• EXERCISE DIRECTIONS:
Your answer must be the lines from the first one in the material through the line with "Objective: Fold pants", retyped exactly and with no pictures.

• RECORDED INFORMATION:
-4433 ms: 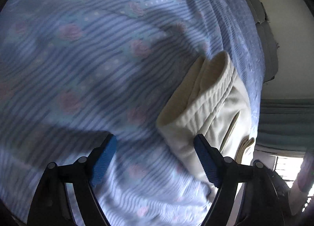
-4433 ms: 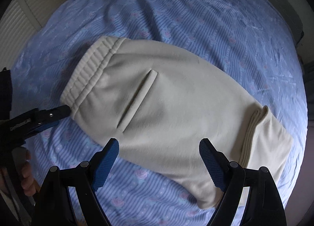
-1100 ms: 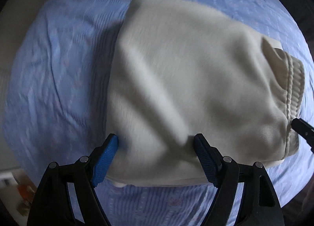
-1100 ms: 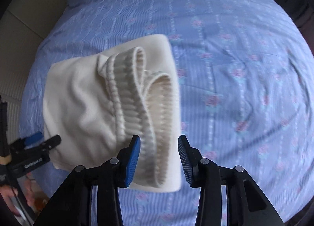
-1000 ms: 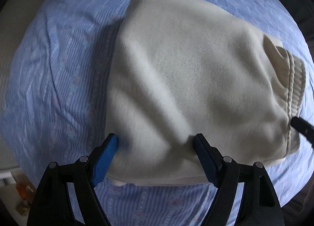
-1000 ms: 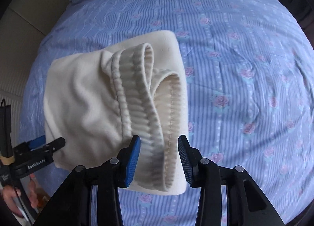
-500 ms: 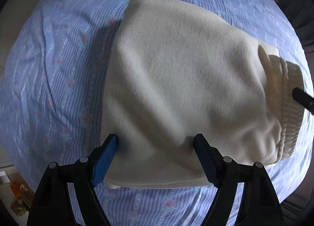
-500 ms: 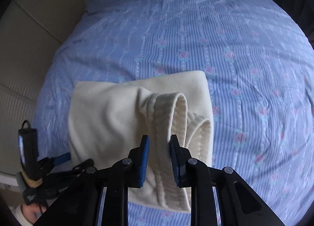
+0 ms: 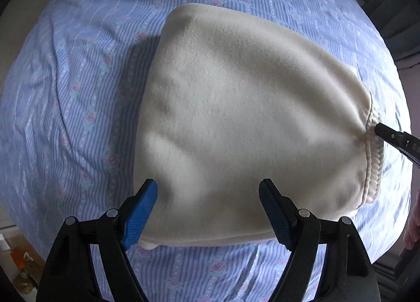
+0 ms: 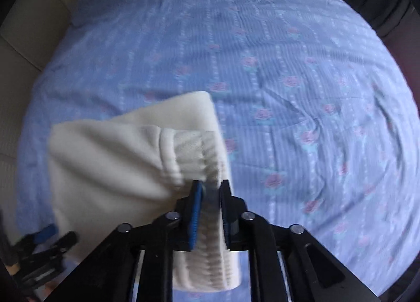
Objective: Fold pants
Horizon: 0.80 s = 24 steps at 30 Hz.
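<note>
The cream pants (image 9: 249,118) lie folded into a thick bundle on the blue flowered bedsheet (image 9: 78,79). My left gripper (image 9: 208,197) is open, its blue pads either side of the bundle's near edge, holding nothing. My right gripper (image 10: 210,197) is shut on the ribbed waistband (image 10: 194,155) of the pants (image 10: 110,165) and holds that end raised. In the left wrist view the right gripper's tip (image 9: 386,131) pinches the waistband at the bundle's right end. In the right wrist view the left gripper (image 10: 50,236) shows blurred at the lower left.
The bedsheet (image 10: 288,79) spreads wide beyond and to the right of the pants. A beige wall or headboard (image 10: 15,39) lies along the left. Dark bedding or furniture (image 9: 388,0) sits at the far right corner. Small items on the floor (image 9: 18,262) show at lower left.
My right gripper has closed on the waistband and lifted it. The left gripper has stayed open at the bundle's near edge and drawn back slightly.
</note>
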### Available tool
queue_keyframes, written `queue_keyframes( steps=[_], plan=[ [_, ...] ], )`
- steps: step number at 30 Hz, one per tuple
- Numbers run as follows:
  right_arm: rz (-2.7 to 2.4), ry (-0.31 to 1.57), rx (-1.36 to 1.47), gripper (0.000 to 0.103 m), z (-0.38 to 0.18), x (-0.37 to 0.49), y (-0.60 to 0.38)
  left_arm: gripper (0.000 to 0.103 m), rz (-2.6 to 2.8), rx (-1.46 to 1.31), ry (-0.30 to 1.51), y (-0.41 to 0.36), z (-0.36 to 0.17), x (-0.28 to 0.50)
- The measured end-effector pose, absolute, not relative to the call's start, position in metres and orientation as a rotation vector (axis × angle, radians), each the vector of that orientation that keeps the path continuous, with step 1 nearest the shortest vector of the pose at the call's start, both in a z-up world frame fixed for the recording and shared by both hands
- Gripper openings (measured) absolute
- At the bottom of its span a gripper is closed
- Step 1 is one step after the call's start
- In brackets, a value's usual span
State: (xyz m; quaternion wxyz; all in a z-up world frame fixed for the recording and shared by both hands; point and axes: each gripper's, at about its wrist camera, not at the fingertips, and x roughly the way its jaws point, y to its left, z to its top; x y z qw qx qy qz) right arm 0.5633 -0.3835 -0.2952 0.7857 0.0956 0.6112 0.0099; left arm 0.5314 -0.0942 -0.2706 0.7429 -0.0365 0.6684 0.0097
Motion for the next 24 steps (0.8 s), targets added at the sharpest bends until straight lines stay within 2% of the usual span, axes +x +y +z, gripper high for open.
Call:
queue_keyframes(
  steps=[1,2,4,6,9,11,16,24],
  plan=[
    [0.011,1.311,0.201,0.033,-0.293,0.56,-0.385,0.079,0.018,-0.078,1.464,-0.096,-0.27,0.53],
    [-0.009,1.297,0.181,0.039,-0.288,0.556,-0.387,0.079,0.014,-0.07,1.462,-0.098,-0.268,0.526],
    [-0.055,1.266,0.109,0.059,-0.277,0.543,-0.392,0.079,0.018,-0.052,1.453,-0.094,-0.265,0.527],
    [-0.052,1.231,0.086,0.062,-0.263,0.526,-0.398,0.08,0.006,-0.042,1.439,-0.095,-0.258,0.518],
    [-0.036,1.201,0.092,0.072,-0.248,0.504,-0.404,0.08,0.0,-0.026,1.411,-0.092,-0.247,0.505],
    [-0.027,1.183,0.119,0.073,-0.24,0.489,-0.407,0.08,0.008,-0.004,1.391,-0.091,-0.24,0.495],
    [-0.026,1.155,0.231,0.087,-0.239,0.451,-0.407,0.082,0.031,0.046,1.332,-0.094,-0.225,0.465],
    [0.002,1.192,0.484,0.088,-0.283,0.418,-0.401,0.083,0.002,0.088,1.256,-0.103,-0.22,0.446]
  ],
)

• TASK ANSWER:
-4433 ms: 
-4433 ms: 
-1100 ms: 
-1100 ms: 
-1000 ms: 
-1000 ms: 
-500 ms: 
-500 ms: 
+0 ms: 
+0 ms: 
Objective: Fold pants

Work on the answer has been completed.